The lawsuit argues that San Jose’s Flock cameras “are an invasive mass surveillance technology” that “collect[s] driver locations en masse.”

“Most drivers are unaware that San Jose’s Police Department is tracking their locations and do not know all that their saved location data can reveal about their private lives and activities,” it adds. The city of San Jose currently has at least 474 ALPR cameras, up from 149 at the end of 2023; according to data from the city, more than 2.6 million vehicles were tracked using Flock in the month of October alone. The lawsuit states that Flock ALPRs are stationed all over the city, including “around highly sensitive locations including clinics, immigration centers, and places of worship. For example, three ALPR cameras are positioned on the roads directly outside an immigration law firm.”

Andrew Crocker, surveillance litigation director for the EFF, told 404 Media in a phone call that “it’s fair to say that anyone driving in San Jose is likely to have their license plates captured many times a day.

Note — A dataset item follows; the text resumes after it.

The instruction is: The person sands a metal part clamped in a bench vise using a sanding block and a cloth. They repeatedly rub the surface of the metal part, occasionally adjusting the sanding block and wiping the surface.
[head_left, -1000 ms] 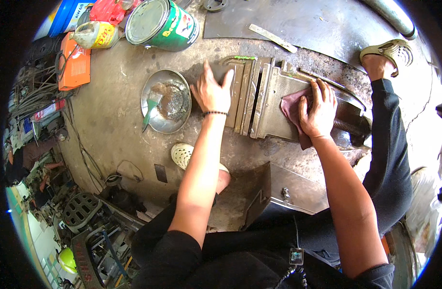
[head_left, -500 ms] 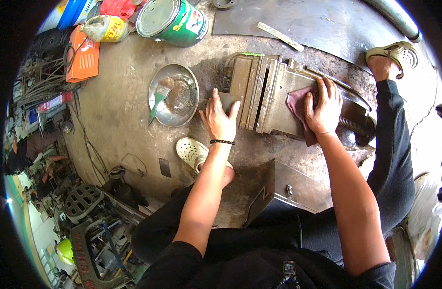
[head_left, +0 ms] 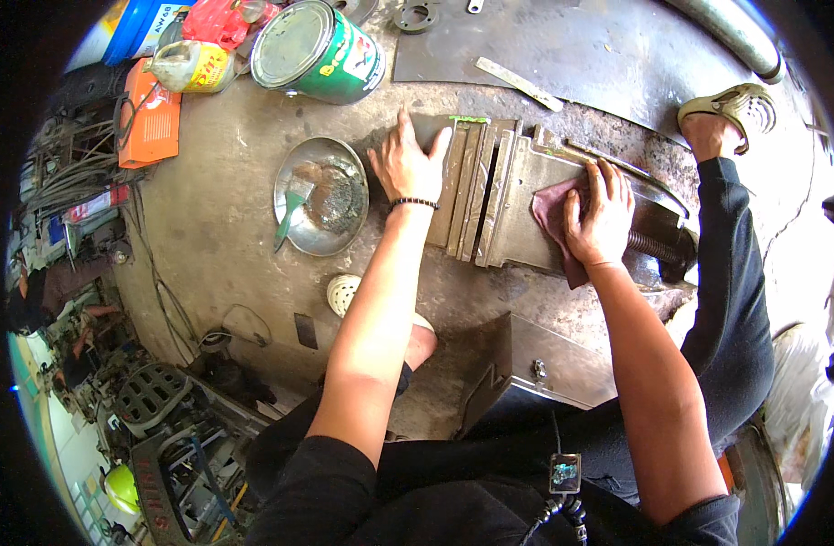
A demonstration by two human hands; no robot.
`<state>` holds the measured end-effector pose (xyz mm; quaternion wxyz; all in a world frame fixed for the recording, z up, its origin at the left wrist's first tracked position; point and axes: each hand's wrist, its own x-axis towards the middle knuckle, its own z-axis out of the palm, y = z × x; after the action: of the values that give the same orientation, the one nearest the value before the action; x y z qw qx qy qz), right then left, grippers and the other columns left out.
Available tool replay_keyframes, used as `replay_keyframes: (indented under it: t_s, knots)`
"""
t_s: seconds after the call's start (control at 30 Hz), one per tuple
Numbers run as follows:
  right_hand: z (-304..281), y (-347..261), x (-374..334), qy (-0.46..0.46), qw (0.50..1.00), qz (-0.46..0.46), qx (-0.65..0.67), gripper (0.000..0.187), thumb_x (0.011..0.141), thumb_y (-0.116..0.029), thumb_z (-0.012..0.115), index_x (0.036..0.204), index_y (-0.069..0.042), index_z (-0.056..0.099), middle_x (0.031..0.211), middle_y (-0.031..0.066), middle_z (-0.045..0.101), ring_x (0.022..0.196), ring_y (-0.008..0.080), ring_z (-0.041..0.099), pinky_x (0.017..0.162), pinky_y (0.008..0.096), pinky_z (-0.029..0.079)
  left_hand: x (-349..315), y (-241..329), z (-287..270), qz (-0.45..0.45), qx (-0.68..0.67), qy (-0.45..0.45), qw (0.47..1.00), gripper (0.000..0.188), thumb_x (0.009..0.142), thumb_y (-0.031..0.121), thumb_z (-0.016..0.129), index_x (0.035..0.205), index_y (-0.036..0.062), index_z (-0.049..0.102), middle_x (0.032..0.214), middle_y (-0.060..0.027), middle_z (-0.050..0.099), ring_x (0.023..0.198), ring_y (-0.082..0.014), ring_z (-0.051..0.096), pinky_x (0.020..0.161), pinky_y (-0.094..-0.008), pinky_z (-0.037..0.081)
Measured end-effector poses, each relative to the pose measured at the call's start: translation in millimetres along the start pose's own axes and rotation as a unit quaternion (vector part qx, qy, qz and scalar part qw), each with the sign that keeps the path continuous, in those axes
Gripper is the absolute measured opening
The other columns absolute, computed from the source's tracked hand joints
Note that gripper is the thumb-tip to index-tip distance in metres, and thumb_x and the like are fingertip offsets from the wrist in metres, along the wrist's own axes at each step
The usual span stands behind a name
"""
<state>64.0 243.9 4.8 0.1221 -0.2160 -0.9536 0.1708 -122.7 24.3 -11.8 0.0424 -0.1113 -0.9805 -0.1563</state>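
Note:
A heavy metal bench vise (head_left: 526, 205) lies on the floor in front of me, its jaws a narrow gap apart. My left hand (head_left: 410, 168) is at its left end, fingers and thumb spread. A dark flat surface (head_left: 428, 129) shows between thumb and forefinger; I cannot make out whether it is a loose piece. My right hand (head_left: 601, 214) presses a dull maroon cloth (head_left: 551, 207) onto the vise's right part, beside the threaded screw (head_left: 653, 244); the palm hides part of the cloth. A metal bowl (head_left: 296, 241) left of the vise holds a green-handled paintbrush (head_left: 294, 207) and dark residue.
Behind the vise, a steel ruler-like strip (head_left: 519, 84) lies on a dark metal sheet (head_left: 599, 55). A green paint can (head_left: 349, 68), a plastic jug (head_left: 194, 68) and an orange box (head_left: 151, 118) stand far left. Near my knees sits a metal box (head_left: 562, 355) with a latch.
My left hand has moved away from me along the vise's left end. My right hand and the cloth keep their place on the vise, while the whole view has shifted slightly.

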Motion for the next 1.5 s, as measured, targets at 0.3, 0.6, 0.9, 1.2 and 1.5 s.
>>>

That pervasiveness is important.”
DeFlock's map of San Jose's ALPRsA zoomed in look at San Jose
A search of DeFlock, a crowdsourced map of ALPR deployments around the country, shows hundreds of cameras in San Jose spaced essentially every few blocks around the city. The map is not exhaustive.

The lawsuit argues that warrantless searches of these cameras are illegal under the California constitution’s search and seizure clause, which Crocker said “has been interpreted to be even stronger than the Fourth Amendment,” as well as other California privacy laws. The case is part of a broader backlash against Flock as it expands around the United States. 404 Media’s reporting has shown that the company collects millions of records from around the country, and that it has made its national database of car locations available to local cops who have in turn worked with ICE. Some of those searches have violated California and Illinois law, and have led to reforms from the company. Crocker said that many of these problems will be solved if police simply need to get a warrant to search the system.

“Our legal theory and the remedy we’re seeking is quite simple. We think they need a warrant to search these databases,” he said. “The warrant requirement is massive and should help in terms of preventing these searches because they will have to be approved by a judge.” The case in Norfolk is ongoing. San Jose Police Department and Flock did not immediately respond to a request for comment.